On Beauty, a documentary short is redefining beauty. Rick Guidotti, fashion photographer (whose clients have included Revlon, L’Oréal, Marie Claire, Elle, GQ and People), is using his camera by raising consciousness about the standard of beauty. He left the fashion world when he grew frustrated with having to work within the restrictive parameters of the industry’s standard of beauty. After a chance encounter with a young woman who had the genetic condition albinism, Rick re-focused his lens and uses it to challenge convention and redefine beauty with the help of two extraordinary women.
At the center of On Beauty is two of Rick’s photo subjects: Sarah Kanney and Jayne Waithera. Sarah left public school for home school in eighth grade because she was bullied so severely for the Sturge-Weber birthmark on her face. Jayne lives in Eastern Africa where people with albinism are highly discriminated against and are sometimes even killed for their body parts. Rick’s photos challenge both mainstream media’s narrow scope of beauty as well as the dehumanizing black-bar convention of medical textbooks. On Beauty is part of his movement, which society must address to improve humanity.
I spoke with acclaimed Emmy-nominee documentary director, Joanna Rudnick about On Beauty.
L’Etage: What inspired you to make this film?
Joanna: I had just finished up making a personal film about finding out that I had the gene mutation for hereditary breast and ovarian cancer, BRCA. I was on the road showing it, and came across an exhibition of Rick’s photos. They stopped me in my tracks. Here I was exploring the stigma associated with this hidden mutation, and Rick was capturing people who wore mutations every day on their faces and in their bodies. But I didn’t see disease or stigma, I saw a beautiful child playing in a pool and another with slightly crooked glasses and a confident smile. Those pictures stayed with me. This was the opposite of the black-bar medical photo; it was humanity at its core. It was different.
L’Etage: What is the call to action?
Joanna: Steady your gaze. Don’t stare or look away when you see someone who looks different. Don’t assume you know them. Get to know them. If you steady your gaze, you will see their beauty and the so-called differences will melt away. Now, take this and apply it to yourself. If people are making you feel excluded or your are beating yourself up for something that you deem unworthy or different, find a way to see your own beauty beyond all that junk. It’s amazing how much different the world looks when you stand taller.
L’Etage: Do you believe magazines are damaging to the psyche?
Joanna: That’s a great question. I believe that it is impossible – day in and day out – to be flooded with photographs of an ideal beauty that is narrow, exclusionary, unattainable, unrealistic and in some ways unhealthy, for that not to impact our sense of self-worth.
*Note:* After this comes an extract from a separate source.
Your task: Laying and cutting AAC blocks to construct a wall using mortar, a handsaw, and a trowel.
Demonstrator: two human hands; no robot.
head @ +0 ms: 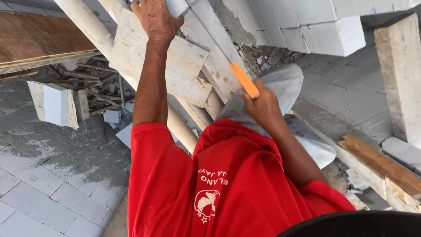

You’d have titanium blinders on to be immune to it. The antidote in my view is self-love, self-actualization and a widening lens. There was a great line by Rick that was cut out of the film (one of the darlings on the cutting room floor) that I will never forget. He said, “Vogue Magazine may not put Elizabeth [a photo subject] on the cover, but when I’m done, they damn well with know she’s beautiful.” To me that is the key: It’s about changing perceptions of what is beautiful, opening up that standard inch by inch.
L’Etage: How do you define beauty?
Joanna: This question takes me back to Rick’s photos. They are so strikingly incredibly beautiful because he has removed all artifice and judgment and taken us directly to what makes every single one of us uniquely beautiful and gives us permission to see it! That’s beauty for me. It’s that ability to cut through all of the distance, standards, assumptions, self-doubt….to get to what connects me to you. And by cutting through, I’m going to see your beauty and you’ll see mine.
L’Etage: Please discuss how dangerous the term “standard of beauty” is.
Joanna: Again, I have to quote from the film. Rick’s dear friend Joe, a make-up artist in New York City, said: “Nothing standard will ever be beautiful.” To me, standard is boring. It’s vanilla. By the very nature of the term, it is exclusionary, and it suggests that there can be one type of beauty that is “right.” It means we are missing all of the beauty outside of that 1% of standard and that’s tragic. The most amazing thing about beauty is it is subjective and not dictated. It is everywhere and it is gloriously unexpected if you let it be.
On Beauty has won top awards and recognitions at Sebastopol Film Festival (Audience Award for Best Short and Best of the Fest), Cleveland International Film Festival (Jury Prize for Best Documentary Short), Geneva Film Festival (Jury Award for Best Documentary Short) and Chicago International Film Festival (Audience Choice Award for Best Short Film). The film also had sold-out screenings at DOC NYC.
Watch the must-see trailer here:
On Beauty will open in Los Angeles on Friday, July 24 at the Laemmle’s Royal Theatre. It will open in New York on Friday, July 31 at Cinema Village.